Cells in 12-well plates were fixed with 4% paraformaldehyde for 10 min at 4°C. Then, they were washed three times with PBS and incubated for 1 h at 37°C with primary antibodies. After washing three times with PBS, the cells were incubated with fluorescein isothiocyanate (FITC)-conjugated anti-chick antibody (Abcam, Cambridge, United Kingdom) for 1 h at 37°C and then further washed with PBS. The cells were observed using an inverted fluorescence microscope (Olympus, Tokyo, Japan).

Western blotting

The 293T cells were transfected by TurboFect (Thermo Scientific) with expression plasmids. After 48 h posttransfection, the cell lysates were prepared with 2 × sodium dodecyl sulfate (SDS)-loading buffer and subjected to 12% SDS–polyacrylamide gel electrophoresis (SDS-PAGE) after denaturation at 100°C for about 10 min. After gel electrophoresis, the proteins were transferred to nitrocellulose membranes (Millipore, Billerica, MA), and blocked in 5% skim milk in PBS at 4°C overnight. After washing with PBST (0.5% Tween-20 in PBS), the membrane was incubated with primary antibodies for 2 h at 37°C. After washing, the protein bands were detected with an horseradish peroxidase (HRP)-conjugated IgG antibody (Abcam).

Dot blot

The IDE peptides (15 amino acids) were synthesized by Ontores Biotechnology (Shanghai, China). Each peptide (2 μg) was dropped onto the nitrocellulose membrane and incubated at 37°C for 15 min. The membrane was blocked with 5% skim milk at 37°C for 2 h. After washing three times with TBS, the membrane was incubated with the LaSota antiserum or anti-IDE antibody at 37°C for 1 h. After washing with TBST, the membrane was incubated with the corresponding HRP-conjugated secondary antibody. The ECL peroxidase substrate (Millipore) was used for detection.

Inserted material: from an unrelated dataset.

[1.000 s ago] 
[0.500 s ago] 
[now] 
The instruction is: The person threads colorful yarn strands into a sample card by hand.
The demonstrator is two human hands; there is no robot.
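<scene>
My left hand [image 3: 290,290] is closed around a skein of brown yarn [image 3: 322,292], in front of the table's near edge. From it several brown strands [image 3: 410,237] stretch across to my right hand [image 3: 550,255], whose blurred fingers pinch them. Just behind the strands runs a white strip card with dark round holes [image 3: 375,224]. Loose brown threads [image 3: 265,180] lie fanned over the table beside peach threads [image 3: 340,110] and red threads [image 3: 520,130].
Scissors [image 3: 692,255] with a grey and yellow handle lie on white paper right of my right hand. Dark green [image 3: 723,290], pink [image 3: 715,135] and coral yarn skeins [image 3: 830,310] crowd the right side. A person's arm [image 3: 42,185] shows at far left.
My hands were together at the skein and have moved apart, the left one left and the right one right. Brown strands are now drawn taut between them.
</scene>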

Enzyme-linked immunosorbent assay

A 96-well plate was coated with synthesized epitopes in 0.1 M carbonate buffer (pH 9.6) and incubated at 4°C overnight. After washing three times with PBST, plates were blocked with 5% skim milk for 2 h at 37°C. After washing three times with PBST, a rabbit anti-mouse HRP-conjugated polyclonal serum diluted 1:5,000 with 5% skim milk (Abcam) was added and incubated for 1 h at 37°C. After washing, TMB (Solarbio, Beijing, China) was added to the wells as a substrate for HRP and incubated in the dark for 15 min. Then, 2 M H₂SO₄ was added to stop the reaction and absorbance was read at 450 nm using a Microplate Absorbance Reader (Bio-Rad, Hercules, CA). Data are presented as the average of triplicate assays.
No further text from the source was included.